We have already discussed different eCommerce models on the basis of relationships with customers, as well as the importance of the degree of customer recurrence. Ultimately, the 3 models discussed are also closely related to the maturity of the online store, where the first steps typically focus on user capture, the second stage focuses more on improving conversion, and only once these aspects are under control can customer loyalty start to be carefully achieved.
But, to what extent is customer loyalty important in eCommerce?
Intuitively, everyone knows that customers who have already purchased add more value than new ones. However, much more money is invested in customer capture than in customer loyalty (80% as opposed to 20% according to Forrester), as if customer loyalty arose on its own…
A few months ago, Adobe published a study on the ROI of online marketing in eCommerce, where customers were segmented into 3 types: shoppers (visitors who have made no previous purchases), returning purchasers (customer who have made one prior purchase) and recurrent purchasers (with at least two previous purchases). The results of the study are clear, and prove the importance of investing a larger part of the budget in bringing existing customers back.
This study compares the results of the USA, Europe, and some European countries which do not include Spain, so we will use general figures in Europe as our reference.
Budgets and revenues are not aligned.
As we said, considerably more money is invested in customer capture than in customer loyalty, which amounts to just 20% of the budget.
However, the study shows that 41% of revenues come from customers who have made previous purchases, even though these amount to just 8% of total visitors.
Revenues per visit can be 7 times higher in the case of recurrent customers.
One of the main metrics for an online store is the Revenue per Visit (RPV), which represents the average revenue generated in a visit. The report shows that returning purchasers generate an RPV that is 3 times higher than shoppers (€5.34 as opposed to €1.75), and can be 7 times higher (€11.54) in the case of recurrent purchasers.
This metric can be calculated as the result of multiplying the conversion ratio by the average order value (RPV = CR x AOV), so it’s worth assessing whether differences are due to any specific variable. The answer is: it does. Even though both CR and AOV increase, the variable that increases most significantly is the conversion ratio, which can be up to 5 times higher in the case of returning customers and 9 times higher in the case of repeat purchasers.
It would be worth examining the reason for these differences in depth, but one of the main reasons, among others, must be the trust placed in purchases already made, familiarity with the brand and its products, the availability of user data in the store (so as not to have to go through a registration again), and the existence of data to better personalize the website for recurrent customers.
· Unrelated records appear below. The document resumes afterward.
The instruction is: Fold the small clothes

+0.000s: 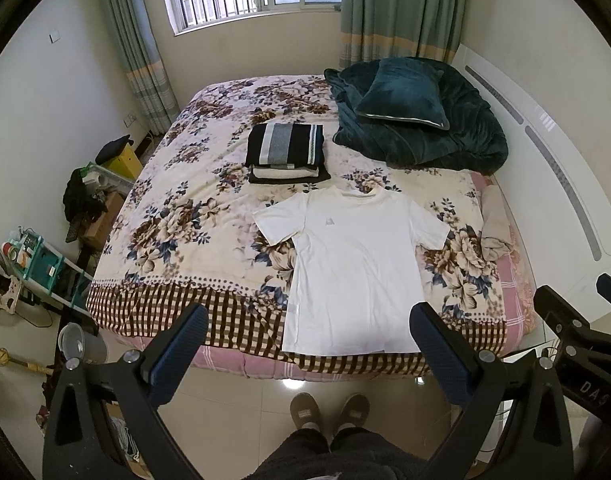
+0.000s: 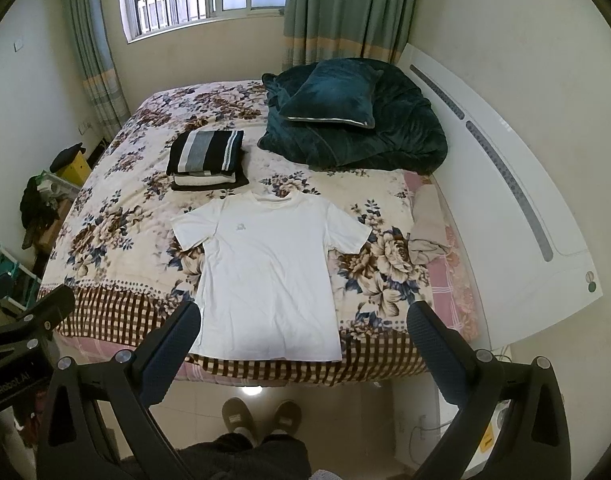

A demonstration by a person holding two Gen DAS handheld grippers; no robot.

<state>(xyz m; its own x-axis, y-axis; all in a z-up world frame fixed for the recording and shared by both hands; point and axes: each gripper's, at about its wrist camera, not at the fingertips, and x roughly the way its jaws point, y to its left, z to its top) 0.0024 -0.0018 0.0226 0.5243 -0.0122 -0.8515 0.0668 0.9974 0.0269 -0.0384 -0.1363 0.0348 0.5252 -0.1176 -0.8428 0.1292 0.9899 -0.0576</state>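
Both claws, left [image 1: 308, 344] and right [image 2: 304, 338], are wide apart and hold nothing. The flat white cotton T-shirt [image 1: 353, 272] lies ahead, its length running away from them, hem nearest.

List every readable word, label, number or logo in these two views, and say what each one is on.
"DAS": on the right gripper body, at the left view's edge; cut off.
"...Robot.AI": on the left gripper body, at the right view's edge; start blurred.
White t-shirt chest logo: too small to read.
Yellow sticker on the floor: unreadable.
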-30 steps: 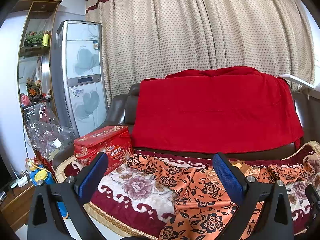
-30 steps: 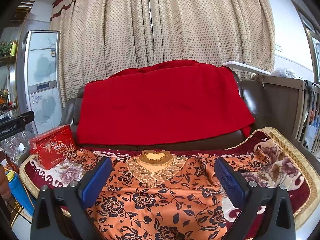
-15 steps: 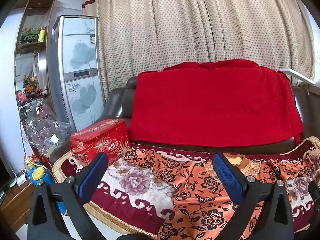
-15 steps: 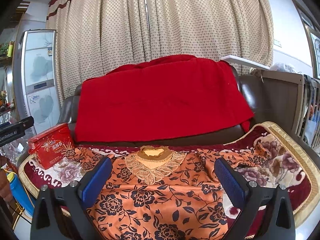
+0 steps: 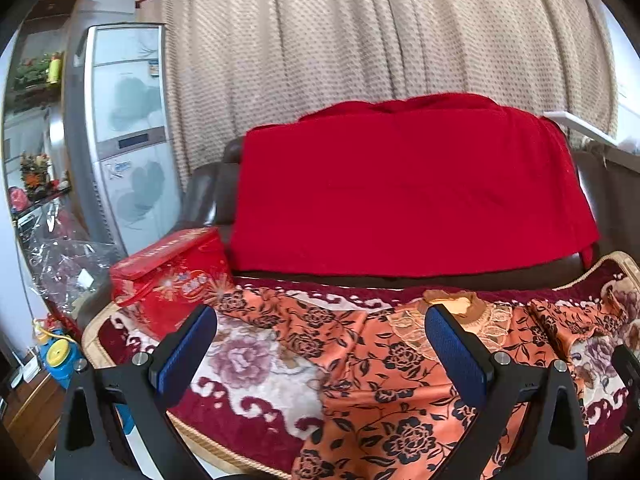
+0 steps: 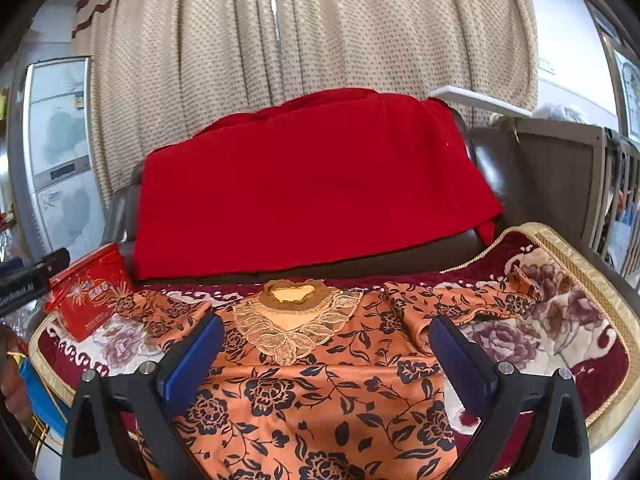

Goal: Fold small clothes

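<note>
An orange top with black flowers and a lace collar [image 6: 312, 384] lies spread flat on the sofa seat, collar toward the backrest, sleeves out to both sides. In the left wrist view the top [image 5: 392, 368] fills the right half. My left gripper [image 5: 320, 348] is open and empty, above the top's left side and sleeve. My right gripper [image 6: 326, 354] is open and empty, above the top's chest below the collar. Neither touches the cloth.
A floral maroon blanket [image 5: 248, 364] covers the seat. A red tin box [image 5: 172, 272] stands at the seat's left end, also in the right wrist view [image 6: 90, 288]. A red cloth [image 6: 312, 184] drapes the backrest. A cabinet [image 5: 128, 132] stands left; a crib [image 6: 560, 184] right.
Both grippers have tilted and moved slightly closer to the sofa, so the top sits higher and nearer in both views. Both stay open. The top has not moved.
</note>
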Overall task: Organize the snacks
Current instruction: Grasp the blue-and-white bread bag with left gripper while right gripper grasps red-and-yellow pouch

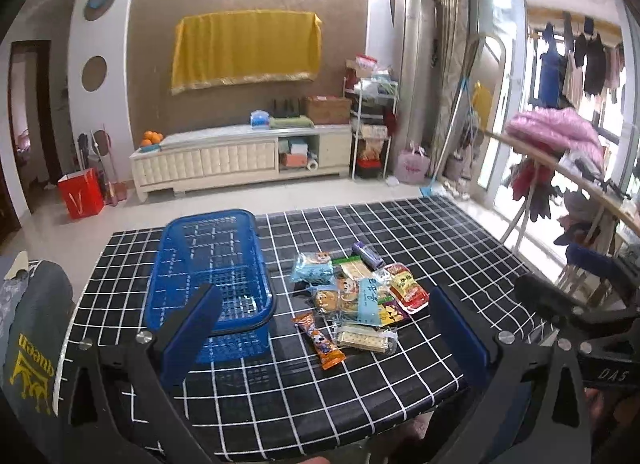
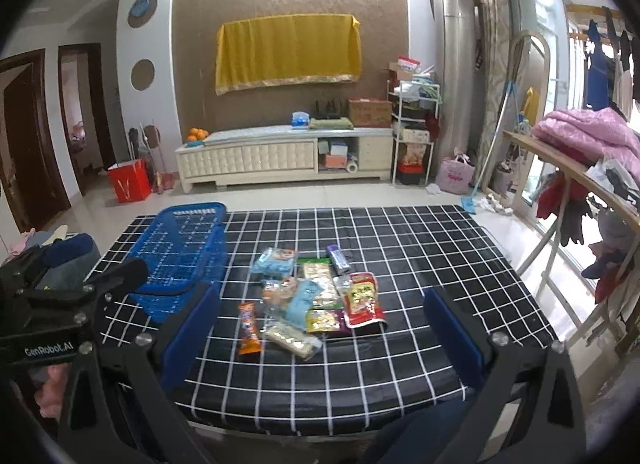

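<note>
Hovering above the near edge of the counter [image 1: 400, 224], the left gripper [image 1: 324, 328] and the right gripper [image 2: 320, 324] both have their jaws spread wide and hold nothing. A heap of snack packets [image 1: 356, 296] lies on the black checked cloth near the middle. An orange packet [image 1: 320, 340] lies at its near left. Just left of the heap stands a blue basket [image 1: 212, 276], with nothing inside it.
</note>
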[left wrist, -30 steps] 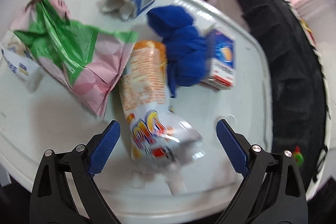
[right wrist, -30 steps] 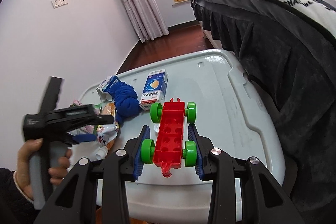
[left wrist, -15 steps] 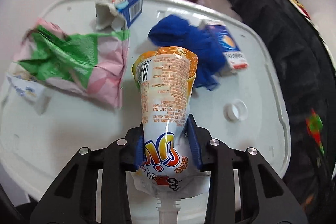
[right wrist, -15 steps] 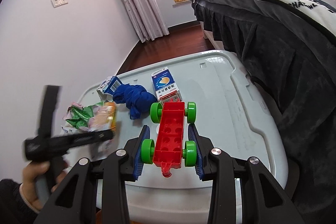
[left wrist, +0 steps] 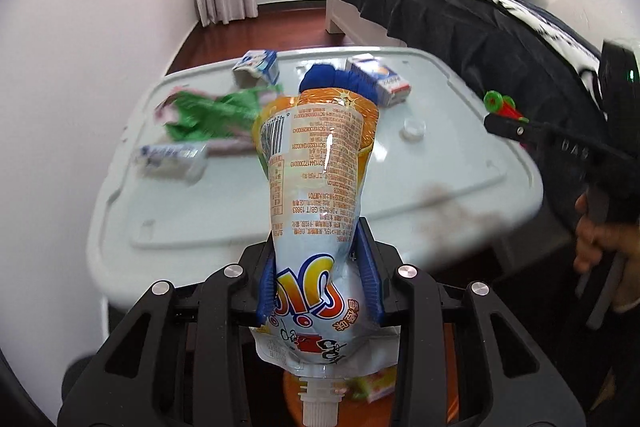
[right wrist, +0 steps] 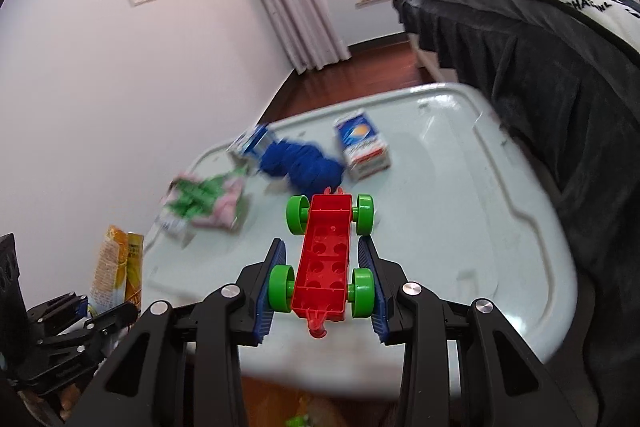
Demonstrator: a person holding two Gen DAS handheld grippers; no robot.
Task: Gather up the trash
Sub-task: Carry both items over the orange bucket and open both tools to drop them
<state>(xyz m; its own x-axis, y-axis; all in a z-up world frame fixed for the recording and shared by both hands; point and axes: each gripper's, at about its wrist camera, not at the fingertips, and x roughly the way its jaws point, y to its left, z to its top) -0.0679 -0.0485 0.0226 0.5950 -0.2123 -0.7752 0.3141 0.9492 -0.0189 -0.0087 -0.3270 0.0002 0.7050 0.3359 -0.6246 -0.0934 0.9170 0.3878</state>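
Observation:
My left gripper [left wrist: 318, 267] is shut on an orange and white drink pouch [left wrist: 316, 163], spout toward the camera, held in the air in front of the white lid [left wrist: 440, 163]. On the lid lie a green and pink wrapper [left wrist: 208, 111], a torn blue carton [left wrist: 258, 67], a blue and orange carton [left wrist: 380, 79], a blue cloth [left wrist: 336, 79] and a white cap [left wrist: 414, 127]. My right gripper [right wrist: 322, 255] is shut on a red toy car [right wrist: 324, 259] with green wheels, over the lid's near edge. The right wrist view shows the pouch [right wrist: 116, 267] at the lower left.
A bed with a dark blanket [left wrist: 480, 23] runs along the lid's right side. A white wall [right wrist: 120, 87] stands on the left. A small white and blue packet [left wrist: 172, 159] lies at the lid's left. Below the pouch's spout shows an orange container [left wrist: 376, 399] with scraps in it.
The left gripper closed on the pouch, lifted it off the lid and drew back past the near edge. The right gripper shifted a little, still gripping the toy car.

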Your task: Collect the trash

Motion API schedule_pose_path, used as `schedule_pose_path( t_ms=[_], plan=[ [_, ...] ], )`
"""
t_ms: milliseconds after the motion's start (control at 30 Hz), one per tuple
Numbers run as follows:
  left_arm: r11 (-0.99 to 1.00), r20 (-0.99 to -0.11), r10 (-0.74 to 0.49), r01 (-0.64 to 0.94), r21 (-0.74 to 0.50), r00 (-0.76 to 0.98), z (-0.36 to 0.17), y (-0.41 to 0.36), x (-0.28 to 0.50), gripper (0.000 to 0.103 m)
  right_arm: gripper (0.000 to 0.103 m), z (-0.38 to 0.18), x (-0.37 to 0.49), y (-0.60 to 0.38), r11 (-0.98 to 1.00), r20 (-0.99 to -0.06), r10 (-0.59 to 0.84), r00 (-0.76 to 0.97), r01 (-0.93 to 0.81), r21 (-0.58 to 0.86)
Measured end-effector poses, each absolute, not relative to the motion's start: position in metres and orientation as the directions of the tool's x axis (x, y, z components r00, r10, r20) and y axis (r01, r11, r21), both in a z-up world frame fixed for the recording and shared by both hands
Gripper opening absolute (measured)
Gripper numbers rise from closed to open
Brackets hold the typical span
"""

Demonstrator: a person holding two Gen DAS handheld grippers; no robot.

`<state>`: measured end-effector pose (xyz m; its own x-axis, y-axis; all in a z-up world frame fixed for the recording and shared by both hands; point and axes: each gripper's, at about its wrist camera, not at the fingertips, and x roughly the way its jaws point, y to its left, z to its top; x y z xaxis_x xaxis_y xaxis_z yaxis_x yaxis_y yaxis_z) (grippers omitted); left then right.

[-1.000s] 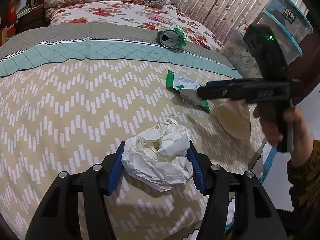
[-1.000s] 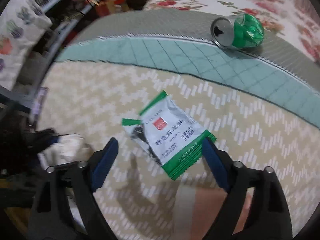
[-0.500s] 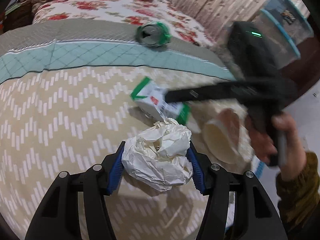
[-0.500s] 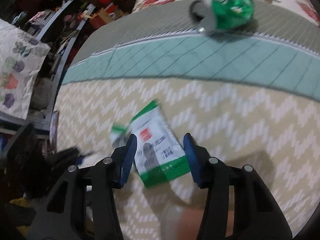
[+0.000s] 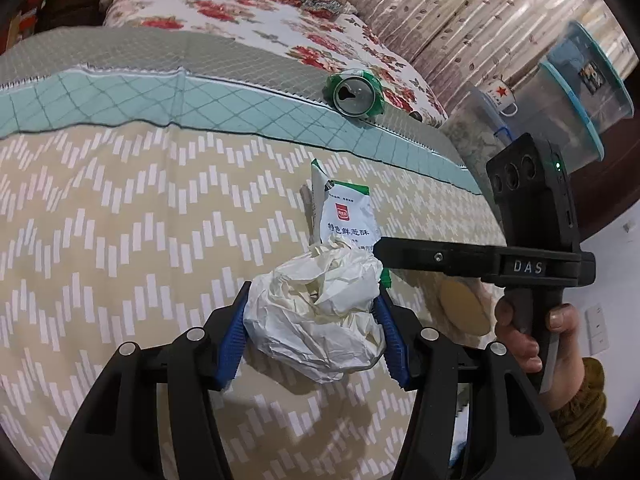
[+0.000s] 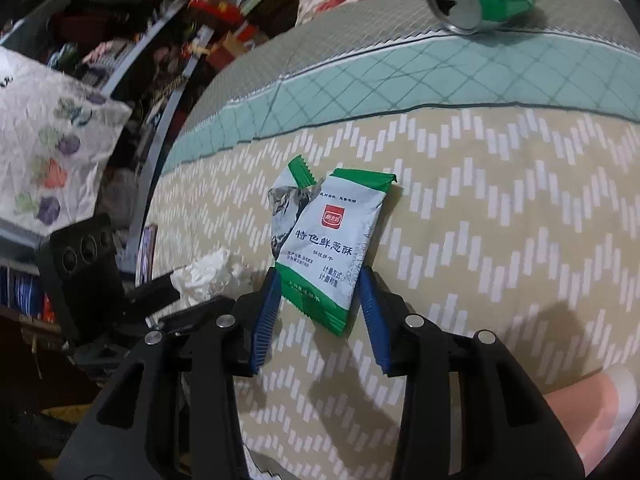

They generate even more value during vacations, but also during the crisis
These differences are even more significant during the Christmas season, during which period the RPV from shoppers increases by 4%, whereas that for repeat and returning purchasers are around 25%. It is particularly interesting that in Europe the RPV for return purchasers has grown from €10 to €15 during the crisis (between April 2011 an April 2012).
The study suggests that increasing the total number of visitors who become recurrent customers by 1% can increase revenues by 10%. It should be borne in mind that, in addition to revenues, there are benefits and the margin, and that the cost of customer capture is sufficiently high to become a reason to achieve customer loyalty. Even though attracting traffic is more frequent in eCommerce than achieving customer loyalty, these figures are significant enough to start to consider a change in our strategy.